And staff have been working with a severely constricted budget; officials gave them just half of the available money for PEPFAR, said Dr. Mike Reid, who was the program’s chief scientific officer until he left earlier this year over concerns about how the program is being run. Of the $9.4 billion for global health spending for the State Department that Trump signed into law earlier this year, Congress earmarked about $4.6 billion for PEPFAR. But staff say it’s unclear how much of that they will be allowed to spend.

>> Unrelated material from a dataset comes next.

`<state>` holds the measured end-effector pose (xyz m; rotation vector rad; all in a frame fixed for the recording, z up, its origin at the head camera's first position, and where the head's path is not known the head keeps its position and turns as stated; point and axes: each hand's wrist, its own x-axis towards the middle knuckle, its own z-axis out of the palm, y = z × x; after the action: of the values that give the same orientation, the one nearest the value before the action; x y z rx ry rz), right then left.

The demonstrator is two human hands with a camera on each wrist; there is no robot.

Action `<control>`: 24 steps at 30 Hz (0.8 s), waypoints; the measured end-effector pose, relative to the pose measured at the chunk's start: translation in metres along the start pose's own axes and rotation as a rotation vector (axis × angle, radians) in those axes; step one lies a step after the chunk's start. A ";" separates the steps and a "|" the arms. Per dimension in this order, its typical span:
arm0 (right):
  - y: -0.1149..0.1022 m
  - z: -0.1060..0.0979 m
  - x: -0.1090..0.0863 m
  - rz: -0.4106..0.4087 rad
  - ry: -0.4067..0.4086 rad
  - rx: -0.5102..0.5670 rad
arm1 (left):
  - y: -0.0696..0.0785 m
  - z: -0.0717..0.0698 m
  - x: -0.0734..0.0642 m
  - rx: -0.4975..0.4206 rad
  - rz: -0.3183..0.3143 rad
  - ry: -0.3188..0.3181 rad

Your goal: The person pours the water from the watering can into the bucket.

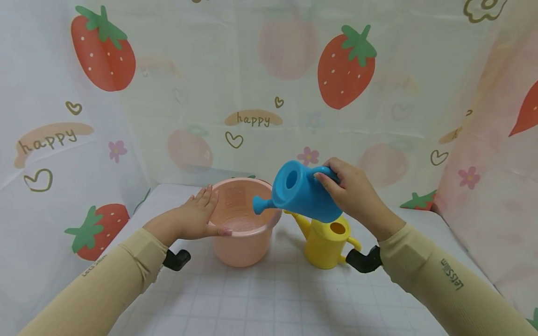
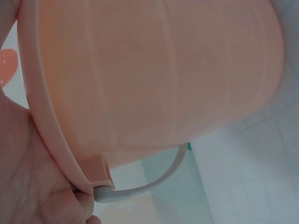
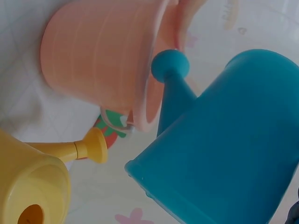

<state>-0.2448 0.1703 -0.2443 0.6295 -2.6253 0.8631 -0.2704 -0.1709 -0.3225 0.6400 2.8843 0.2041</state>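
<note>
A blue watering can (image 1: 308, 198) is tilted in the air, its spout head (image 1: 259, 205) over the right part of a pink bucket's (image 1: 244, 249) opening. My right hand (image 1: 350, 186) grips the can by its handle. My left hand (image 1: 191, 217) rests against the bucket's left rim, fingers extended and thumb over the front edge. In the left wrist view the palm lies along the rim (image 2: 46, 116), beside a grey bail handle (image 2: 145, 189). No stream from the spout can be made out.
A yellow watering can (image 1: 325, 245) stands upright right of the bucket, below the blue one, its spout towards the bucket. A white gridded cloth (image 1: 260, 303) covers the table. Strawberry-printed fabric (image 1: 201, 84) hangs behind and on both sides.
</note>
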 end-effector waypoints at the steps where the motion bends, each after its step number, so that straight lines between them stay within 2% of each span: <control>1: 0.000 0.000 0.000 0.000 0.000 0.002 | 0.000 0.000 0.000 -0.001 0.000 0.000; 11: -0.001 0.001 0.002 0.007 -0.006 -0.008 | -0.002 0.003 0.002 0.015 0.008 0.011; 24: -0.003 0.000 0.004 0.012 -0.011 -0.003 | 0.001 0.000 -0.001 0.002 0.015 0.013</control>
<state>-0.2471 0.1666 -0.2413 0.6200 -2.6423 0.8608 -0.2686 -0.1705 -0.3225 0.6626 2.8936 0.2090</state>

Congress also explicitly directed the State Department to spend pots of money on family planning ($524 million), nutrition ($165 million) and neglected tropical diseases ($109 million), according to the bill. According to a review of government records and two people with knowledge of the department’s activities, State Department officials have made little or no effort to spend from those pots.
In response, a State Department spokesperson said it has “continued to obligate and spend every dollar appropriated for global HIV/AIDS programs” and “we continue to implement life-saving care in global health priority areas, including HIV/AIDS, tuberculosis, malaria, and maternal and child health.”
They added: “The State Department has been in the process of slowly replacing old carry-over USAID grants with new State Department grants and contracts which have fresh funds, new terms and conditions, and better align with the new America First foreign assistance strategy.”
Global health programming in general is moving at a much slower rate than it did previously, according to the Aid on the Hill analysis of federal funding data. Of the more than $9 billion that Congress told the Trump administration to spend on global health last year, the administration had by the end of this March obligated just $190 million, 5% of what was spent on average in that period in the five years before Trump returned to office. Typically, officials would have obligated about half of the money by then. Another advocacy organization, Health Security Policy Academy, published an analysis last week that drew a similar conclusion.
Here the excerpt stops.